→ **What to do**
The entries must be restated exactly as written.
___ Exercise data
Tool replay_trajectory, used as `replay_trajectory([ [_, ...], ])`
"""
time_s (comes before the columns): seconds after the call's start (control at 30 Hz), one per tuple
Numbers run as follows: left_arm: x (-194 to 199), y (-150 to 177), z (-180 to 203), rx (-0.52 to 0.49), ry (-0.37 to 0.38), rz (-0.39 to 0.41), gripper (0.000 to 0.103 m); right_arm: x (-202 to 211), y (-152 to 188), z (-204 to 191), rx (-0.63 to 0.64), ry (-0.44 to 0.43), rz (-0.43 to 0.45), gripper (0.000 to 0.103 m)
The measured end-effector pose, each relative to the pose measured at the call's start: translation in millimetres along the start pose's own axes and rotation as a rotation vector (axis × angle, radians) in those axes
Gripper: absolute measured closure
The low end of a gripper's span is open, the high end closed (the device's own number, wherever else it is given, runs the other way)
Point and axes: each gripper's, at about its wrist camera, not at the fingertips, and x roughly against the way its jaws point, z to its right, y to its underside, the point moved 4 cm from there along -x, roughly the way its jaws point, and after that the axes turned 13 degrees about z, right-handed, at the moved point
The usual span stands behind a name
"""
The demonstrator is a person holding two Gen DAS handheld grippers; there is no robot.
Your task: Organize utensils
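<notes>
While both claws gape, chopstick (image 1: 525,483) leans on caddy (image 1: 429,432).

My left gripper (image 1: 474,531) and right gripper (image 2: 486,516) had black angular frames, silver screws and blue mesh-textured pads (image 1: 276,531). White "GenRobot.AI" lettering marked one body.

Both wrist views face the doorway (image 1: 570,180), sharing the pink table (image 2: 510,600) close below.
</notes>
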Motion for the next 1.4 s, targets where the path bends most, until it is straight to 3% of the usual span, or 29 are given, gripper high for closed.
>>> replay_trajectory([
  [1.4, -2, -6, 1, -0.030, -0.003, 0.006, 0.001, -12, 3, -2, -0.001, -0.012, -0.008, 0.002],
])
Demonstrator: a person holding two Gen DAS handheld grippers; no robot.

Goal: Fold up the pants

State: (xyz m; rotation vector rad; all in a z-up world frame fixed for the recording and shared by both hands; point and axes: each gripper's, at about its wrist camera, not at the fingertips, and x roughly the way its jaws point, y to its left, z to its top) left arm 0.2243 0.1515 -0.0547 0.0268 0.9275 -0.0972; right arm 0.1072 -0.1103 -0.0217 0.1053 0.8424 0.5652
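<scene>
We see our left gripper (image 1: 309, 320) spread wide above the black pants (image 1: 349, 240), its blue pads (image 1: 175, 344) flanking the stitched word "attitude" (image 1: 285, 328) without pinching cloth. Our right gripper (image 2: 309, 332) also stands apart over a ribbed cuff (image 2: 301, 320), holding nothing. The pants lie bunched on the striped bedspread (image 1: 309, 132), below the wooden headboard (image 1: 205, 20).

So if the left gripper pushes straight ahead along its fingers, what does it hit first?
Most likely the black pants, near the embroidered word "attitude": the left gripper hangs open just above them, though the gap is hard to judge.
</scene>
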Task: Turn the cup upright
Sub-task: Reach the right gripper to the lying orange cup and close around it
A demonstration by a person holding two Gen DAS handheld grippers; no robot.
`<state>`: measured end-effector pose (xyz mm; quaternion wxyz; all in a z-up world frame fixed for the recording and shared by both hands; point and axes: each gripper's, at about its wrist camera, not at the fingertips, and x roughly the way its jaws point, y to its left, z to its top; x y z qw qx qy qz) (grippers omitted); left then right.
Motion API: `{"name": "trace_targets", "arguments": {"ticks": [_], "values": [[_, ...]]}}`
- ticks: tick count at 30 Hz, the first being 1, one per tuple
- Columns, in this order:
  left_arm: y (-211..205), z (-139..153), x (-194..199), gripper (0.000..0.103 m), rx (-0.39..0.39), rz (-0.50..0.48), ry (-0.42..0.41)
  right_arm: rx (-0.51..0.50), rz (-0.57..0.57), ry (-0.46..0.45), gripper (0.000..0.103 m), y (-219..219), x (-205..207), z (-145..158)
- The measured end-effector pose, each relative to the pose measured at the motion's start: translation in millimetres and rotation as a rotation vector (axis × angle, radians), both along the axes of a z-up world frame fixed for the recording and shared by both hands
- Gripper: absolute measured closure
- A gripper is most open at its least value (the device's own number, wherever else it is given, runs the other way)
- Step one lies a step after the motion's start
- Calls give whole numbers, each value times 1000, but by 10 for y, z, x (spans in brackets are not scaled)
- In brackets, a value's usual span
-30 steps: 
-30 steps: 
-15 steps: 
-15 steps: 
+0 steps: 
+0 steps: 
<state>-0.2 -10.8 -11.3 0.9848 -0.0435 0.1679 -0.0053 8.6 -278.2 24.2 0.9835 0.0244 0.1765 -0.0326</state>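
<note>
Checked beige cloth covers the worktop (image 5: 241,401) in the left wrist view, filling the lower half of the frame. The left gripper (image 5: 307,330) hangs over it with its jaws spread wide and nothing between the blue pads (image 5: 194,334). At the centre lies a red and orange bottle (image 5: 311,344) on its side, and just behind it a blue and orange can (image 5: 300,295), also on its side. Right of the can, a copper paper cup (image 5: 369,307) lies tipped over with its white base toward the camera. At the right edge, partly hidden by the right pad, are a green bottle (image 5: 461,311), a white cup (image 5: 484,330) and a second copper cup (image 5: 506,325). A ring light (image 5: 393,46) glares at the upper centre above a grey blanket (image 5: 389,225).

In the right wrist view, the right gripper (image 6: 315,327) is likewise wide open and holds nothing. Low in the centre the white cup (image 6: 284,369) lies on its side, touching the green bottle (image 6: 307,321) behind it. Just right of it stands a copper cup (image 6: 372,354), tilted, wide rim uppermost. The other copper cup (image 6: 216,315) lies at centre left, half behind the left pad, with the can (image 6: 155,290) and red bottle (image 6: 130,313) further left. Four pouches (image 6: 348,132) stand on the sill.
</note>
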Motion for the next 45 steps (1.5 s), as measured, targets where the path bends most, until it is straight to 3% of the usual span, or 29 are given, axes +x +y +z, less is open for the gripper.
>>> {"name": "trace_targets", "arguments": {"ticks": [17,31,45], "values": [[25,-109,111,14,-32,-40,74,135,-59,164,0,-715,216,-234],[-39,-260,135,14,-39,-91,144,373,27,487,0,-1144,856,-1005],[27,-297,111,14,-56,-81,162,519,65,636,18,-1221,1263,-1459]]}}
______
→ **Answer section**
Tool replay_trajectory, used as `replay_trajectory([ [_, ...], ])`
"""
time_s (comes before the columns): seconds after the call's start (control at 30 Hz), one per tuple
Numbers run as follows: left_arm: x (-194 to 199), y (-150 to 177), z (-180 to 203), rx (-0.52 to 0.49), ry (-0.37 to 0.38), rz (-0.39 to 0.41), gripper (0.000 to 0.103 m); right_arm: x (-202 to 211), y (-152 to 188), z (-204 to 191), rx (-0.63 to 0.64), ry (-0.44 to 0.43), rz (-0.43 to 0.45), gripper (0.000 to 0.103 m)
The measured end-effector pose, each relative to the pose measured at the call's start: translation in millimetres along the start pose's own axes and rotation as a rotation vector (axis × angle, radians) in those axes
Gripper: absolute measured closure
The low end of a gripper's span is open, the high end closed (the device's own number, wherever else it is given, runs the other way)
Point and axes: each gripper's, at about its wrist camera, not at the fingertips, and x roughly against the way its jaws point, z to its right, y to its underside, the point moved 4 cm from there along -x, roughly the way its jaws point, and after that the axes turned 13 degrees about z, right-handed, at the moved point
The usual span stands behind a name
"""
The demonstrator is a person holding two Gen DAS handheld grippers; there is no robot.
Your task: Organize utensils
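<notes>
While both claws gape, chopstick (image 1: 525,483) leans on caddy (image 1: 429,432).

My left gripper (image 1: 474,531) and right gripper (image 2: 486,516) had black angular frames, silver screws and blue mesh-textured pads (image 1: 276,531). White "GenRobot.AI" lettering marked one body.

Both wrist views face the doorway (image 1: 570,180), sharing the pink table (image 2: 510,600) close below.
</notes>
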Motion for the next 1.4 s, targets where the path bends most, until it is straight to 3% of the usual span, or 29 are given, gripper high for closed.
>>> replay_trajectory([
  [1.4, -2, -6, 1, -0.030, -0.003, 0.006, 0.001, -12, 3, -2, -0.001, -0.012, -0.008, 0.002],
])
Demonstrator: a person holding two Gen DAS handheld grippers; no robot.

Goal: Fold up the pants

State: (xyz m; rotation vector rad; all in a z-up world frame fixed for the recording and shared by both hands; point and axes: each gripper's, at about its wrist camera, not at the fingertips, and x roughly the way its jaws point, y to its left, z to its top) left arm 0.2243 0.1515 -0.0547 0.0268 0.9275 -0.0972; right arm 0.1072 -0.1103 -0.0217 0.1053 0.8424 0.5652
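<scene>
We see our left gripper (image 1: 309, 320) spread wide above the black pants (image 1: 349, 240), its blue pads (image 1: 175, 344) flanking the stitched word "attitude" (image 1: 285, 328) without pinching cloth. Our right gripper (image 2: 309, 332) also stands apart over a ribbed cuff (image 2: 301, 320), holding nothing. The pants lie bunched on the striped bedspread (image 1: 309, 132), below the wooden headboard (image 1: 205, 20).

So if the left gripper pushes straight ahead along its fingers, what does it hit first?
Most likely the black pants, near the embroidered word "attitude": the left gripper hangs open just above them, though the gap is hard to judge.
</scene>
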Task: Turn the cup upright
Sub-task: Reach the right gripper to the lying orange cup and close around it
A demonstration by a person holding two Gen DAS handheld grippers; no robot.
`<state>`: measured end-effector pose (xyz mm; quaternion wxyz; all in a z-up world frame fixed for the recording and shared by both hands; point and axes: each gripper's, at about its wrist camera, not at the fingertips, and x roughly the way its jaws point, y to its left, z to its top; x y z qw qx qy qz) (grippers omitted); left then right.
Motion API: `{"name": "trace_targets", "arguments": {"ticks": [_], "values": [[_, ...]]}}`
- ticks: tick count at 30 Hz, the first being 1, one per tuple
- Columns, in this order:
  left_arm: y (-211..205), z (-139..153), x (-194..199), gripper (0.000..0.103 m), rx (-0.39..0.39), rz (-0.50..0.48), ry (-0.42..0.41)
  right_arm: rx (-0.51..0.50), rz (-0.57..0.57), ry (-0.46..0.45), gripper (0.000..0.103 m), y (-219..219), x (-205..207), z (-145..158)
- The measured end-effector pose, each relative to the pose measured at the motion's start: translation in millimetres and rotation as a rotation vector (axis × angle, radians), both along the axes of a z-up world frame fixed for the recording and shared by both hands
- Gripper: absolute measured closure
- A gripper is most open at its least value (the device's own number, wherever else it is given, runs the other way)
- Step one lies a step after the motion's start
- Calls give whole numbers, each value times 1000, but by 10 for y, z, x (spans in brackets are not scaled)
- In brackets, a value's usual span
-30 steps: 
-30 steps: 
-15 steps: 
-15 steps: 
+0 steps: 
+0 steps: 
<state>-0.2 -10.8 -11.3 0.9848 -0.0435 0.1679 -0.0053 8.6 -278.2 24.2 0.9835 0.0244 0.1765 -0.0326</state>
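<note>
Checked beige cloth covers the worktop (image 5: 241,401) in the left wrist view, filling the lower half of the frame. The left gripper (image 5: 307,330) hangs over it with its jaws spread wide and nothing between the blue pads (image 5: 194,334). At the centre lies a red and orange bottle (image 5: 311,344) on its side, and just behind it a blue and orange can (image 5: 300,295), also on its side. Right of the can, a copper paper cup (image 5: 369,307) lies tipped over with its white base toward the camera. At the right edge, partly hidden by the right pad, are a green bottle (image 5: 461,311), a white cup (image 5: 484,330) and a second copper cup (image 5: 506,325). A ring light (image 5: 393,46) glares at the upper centre above a grey blanket (image 5: 389,225).

In the right wrist view, the right gripper (image 6: 315,327) is likewise wide open and holds nothing. Low in the centre the white cup (image 6: 284,369) lies on its side, touching the green bottle (image 6: 307,321) behind it. Just right of it stands a copper cup (image 6: 372,354), tilted, wide rim uppermost. The other copper cup (image 6: 216,315) lies at centre left, half behind the left pad, with the can (image 6: 155,290) and red bottle (image 6: 130,313) further left. Four pouches (image 6: 348,132) stand on the sill.
</note>
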Motion for the next 45 steps (1.5 s), as measured, targets where the path bends most, until it is straight to 3% of the usual span, or 29 are given, axes +x +y +z, less is open for the gripper.
>>> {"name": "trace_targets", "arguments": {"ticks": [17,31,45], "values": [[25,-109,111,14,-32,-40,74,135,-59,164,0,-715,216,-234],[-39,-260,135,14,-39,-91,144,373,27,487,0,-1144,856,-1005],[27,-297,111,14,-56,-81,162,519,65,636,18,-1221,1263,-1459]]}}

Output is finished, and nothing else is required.